I have been looking everywhere for some sample code on how to encrypt a simple string with the encryption in the title using the Bouncy Castle Framework.
This code will run on a Windows Universal project.
My previous attempts to encrypt using the build in API's failed to decrypt on the server.

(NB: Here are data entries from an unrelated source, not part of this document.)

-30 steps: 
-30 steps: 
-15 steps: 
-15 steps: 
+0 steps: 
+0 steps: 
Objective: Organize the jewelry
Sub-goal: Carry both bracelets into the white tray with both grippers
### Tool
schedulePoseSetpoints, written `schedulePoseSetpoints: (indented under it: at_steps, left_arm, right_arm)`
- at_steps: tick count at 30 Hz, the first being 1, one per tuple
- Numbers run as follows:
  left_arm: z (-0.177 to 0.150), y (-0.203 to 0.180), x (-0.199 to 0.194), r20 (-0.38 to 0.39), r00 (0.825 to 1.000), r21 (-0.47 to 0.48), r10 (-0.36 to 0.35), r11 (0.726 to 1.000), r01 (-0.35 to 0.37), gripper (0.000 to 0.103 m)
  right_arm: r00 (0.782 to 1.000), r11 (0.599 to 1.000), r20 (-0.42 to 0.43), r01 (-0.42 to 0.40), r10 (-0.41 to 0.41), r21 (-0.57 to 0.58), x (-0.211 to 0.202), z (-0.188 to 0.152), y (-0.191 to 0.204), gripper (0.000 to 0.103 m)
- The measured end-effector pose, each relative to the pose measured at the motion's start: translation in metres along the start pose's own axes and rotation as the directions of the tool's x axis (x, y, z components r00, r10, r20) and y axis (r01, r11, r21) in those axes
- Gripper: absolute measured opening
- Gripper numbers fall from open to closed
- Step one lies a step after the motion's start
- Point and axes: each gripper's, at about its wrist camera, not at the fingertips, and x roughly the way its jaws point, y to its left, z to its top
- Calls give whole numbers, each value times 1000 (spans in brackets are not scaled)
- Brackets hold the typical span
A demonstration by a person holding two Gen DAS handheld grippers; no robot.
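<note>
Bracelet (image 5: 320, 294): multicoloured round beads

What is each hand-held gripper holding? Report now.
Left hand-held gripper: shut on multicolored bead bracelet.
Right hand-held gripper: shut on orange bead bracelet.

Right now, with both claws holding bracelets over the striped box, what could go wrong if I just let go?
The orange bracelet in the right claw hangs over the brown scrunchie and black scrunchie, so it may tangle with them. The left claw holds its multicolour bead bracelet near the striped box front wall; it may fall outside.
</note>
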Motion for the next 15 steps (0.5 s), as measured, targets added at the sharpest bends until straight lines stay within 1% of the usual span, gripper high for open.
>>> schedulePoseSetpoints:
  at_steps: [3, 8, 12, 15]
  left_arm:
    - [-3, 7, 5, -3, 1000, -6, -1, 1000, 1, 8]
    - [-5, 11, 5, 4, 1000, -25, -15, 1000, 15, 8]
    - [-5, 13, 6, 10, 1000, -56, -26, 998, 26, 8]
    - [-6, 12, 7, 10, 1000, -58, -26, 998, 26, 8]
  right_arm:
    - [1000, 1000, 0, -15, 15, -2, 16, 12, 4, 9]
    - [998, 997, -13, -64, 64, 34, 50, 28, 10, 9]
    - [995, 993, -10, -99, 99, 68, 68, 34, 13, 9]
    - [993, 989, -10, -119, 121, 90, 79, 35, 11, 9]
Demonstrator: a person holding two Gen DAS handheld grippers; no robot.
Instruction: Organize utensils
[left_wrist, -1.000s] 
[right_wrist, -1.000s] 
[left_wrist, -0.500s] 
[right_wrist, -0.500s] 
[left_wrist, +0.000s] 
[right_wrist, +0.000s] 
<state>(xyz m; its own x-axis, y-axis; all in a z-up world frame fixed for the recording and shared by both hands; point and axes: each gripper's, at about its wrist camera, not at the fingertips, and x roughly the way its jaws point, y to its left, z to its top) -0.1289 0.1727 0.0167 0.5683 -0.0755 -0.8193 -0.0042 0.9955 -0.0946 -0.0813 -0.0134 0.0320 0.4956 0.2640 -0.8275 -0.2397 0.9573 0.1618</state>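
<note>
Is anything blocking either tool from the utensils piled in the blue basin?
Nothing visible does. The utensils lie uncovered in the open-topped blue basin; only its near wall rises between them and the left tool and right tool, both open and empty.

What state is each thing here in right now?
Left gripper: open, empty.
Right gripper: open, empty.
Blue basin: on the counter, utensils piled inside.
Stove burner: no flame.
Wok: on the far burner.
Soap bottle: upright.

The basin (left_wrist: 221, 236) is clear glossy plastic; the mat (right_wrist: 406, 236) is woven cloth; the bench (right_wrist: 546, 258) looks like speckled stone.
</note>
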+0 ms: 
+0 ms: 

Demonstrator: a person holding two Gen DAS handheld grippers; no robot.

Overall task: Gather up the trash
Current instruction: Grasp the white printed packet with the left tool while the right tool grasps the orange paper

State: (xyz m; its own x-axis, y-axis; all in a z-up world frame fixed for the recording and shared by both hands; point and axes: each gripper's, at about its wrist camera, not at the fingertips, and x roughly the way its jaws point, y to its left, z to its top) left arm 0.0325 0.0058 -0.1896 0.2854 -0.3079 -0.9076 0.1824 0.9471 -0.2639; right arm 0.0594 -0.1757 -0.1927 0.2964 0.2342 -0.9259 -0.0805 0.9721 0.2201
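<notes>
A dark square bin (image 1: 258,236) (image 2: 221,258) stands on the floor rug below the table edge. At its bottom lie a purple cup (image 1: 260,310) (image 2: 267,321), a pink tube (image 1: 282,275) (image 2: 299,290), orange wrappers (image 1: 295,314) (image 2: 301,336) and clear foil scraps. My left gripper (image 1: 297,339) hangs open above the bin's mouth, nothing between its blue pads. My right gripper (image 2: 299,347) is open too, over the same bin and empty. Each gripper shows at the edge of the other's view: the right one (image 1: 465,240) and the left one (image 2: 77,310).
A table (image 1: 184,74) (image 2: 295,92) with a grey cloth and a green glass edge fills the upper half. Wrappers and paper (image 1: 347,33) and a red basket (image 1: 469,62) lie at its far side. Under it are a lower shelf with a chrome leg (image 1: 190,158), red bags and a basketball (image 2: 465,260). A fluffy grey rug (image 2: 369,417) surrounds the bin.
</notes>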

I tried this: which gives me a string like:
4pQUfomwVVsl68oQqWoWYNRmRM+Cp+vNFXBNdkN6dZPQ34VZ35vsKn9Q7QGTDVOj+w5mqVYHnGuAOFOgdgl8kA==
s = String.Format("{0}_{1}", s, DateTime.Now.ToString("ddMMyyyyHmmss"));
SymmetricKeyAlgorithmProvider algorithm = SymmetricKeyAlgorithmProvider.OpenAlgorithm(SymmetricAlgorithmNames.AesCbcPkcs7);
IBuffer keymaterial = CryptographicBuffer.ConvertStringToBinary("[Key]", BinaryStringEncoding.Utf8);
CryptographicKey KEY = algorithm.CreateSymmetricKey(keymaterial);
IBuffer IV = CryptographicBuffer.ConvertStringToBinary("[IV]", BinaryStringEncoding.Utf8);
IBuffer data = CryptographicBuffer.ConvertStringToBinary(s, BinaryStringEncoding.Utf8);
IBuffer output = CryptographicEngine.Encrypt(KEY, data, IV);
return CryptographicBuffer.EncodeToBase64String(output);
The server does encryption/decryption with
public static string Encrypt(string text, byte[] key, byte[] iv, int keysize = 128, int blocksize = 128, CipherMode cipher = CipherMode.CBC, PaddingMode padding = PaddingMode.PKCS7)
{
AesCryptoServiceProvider aes = new AesCryptoServiceProvider();
aes.BlockSize = blocksize;
aes.KeySize = keysize;
aes.Mode = cipher;
aes.Padding = padding;
byte[] src = Encoding.UTF8.GetBytes(text);
using (ICryptoTransform encrypt = aes.CreateEncryptor(key, iv))
{
byte[] dest = encrypt.TransformFinalBlock(src, 0, src.Length);
encrypt.Dispose();
return Convert.ToBase64String(dest);
}
}
public static string Decrypt(string text, byte[] key, byte[] iv, int keysize = 128, int blocksize = 128, CipherMode cipher = CipherMode.CBC, PaddingMode padding = PaddingMode.PKCS7)
{
AesCryptoServiceProvider aes = new AesCryptoServiceProvider();
aes.BlockSize = blocksize;
aes.KeySize = keysize;
aes.Mode = cipher;
aes.Padding = padding;
byte[] src = Convert.FromBase64String(text);
using (ICryptoTransform decrypt = aes.CreateDecryptor(key, iv))
{
byte[] dest = decrypt.TransformFinalBlock(src, 0, src.Length);
decrypt.Dispose();
return Encoding.UTF8.GetString(dest); //Padding is invalid and cannot be removed.
}
}
But it fails becasue:
Padding is invalid and cannot be removed.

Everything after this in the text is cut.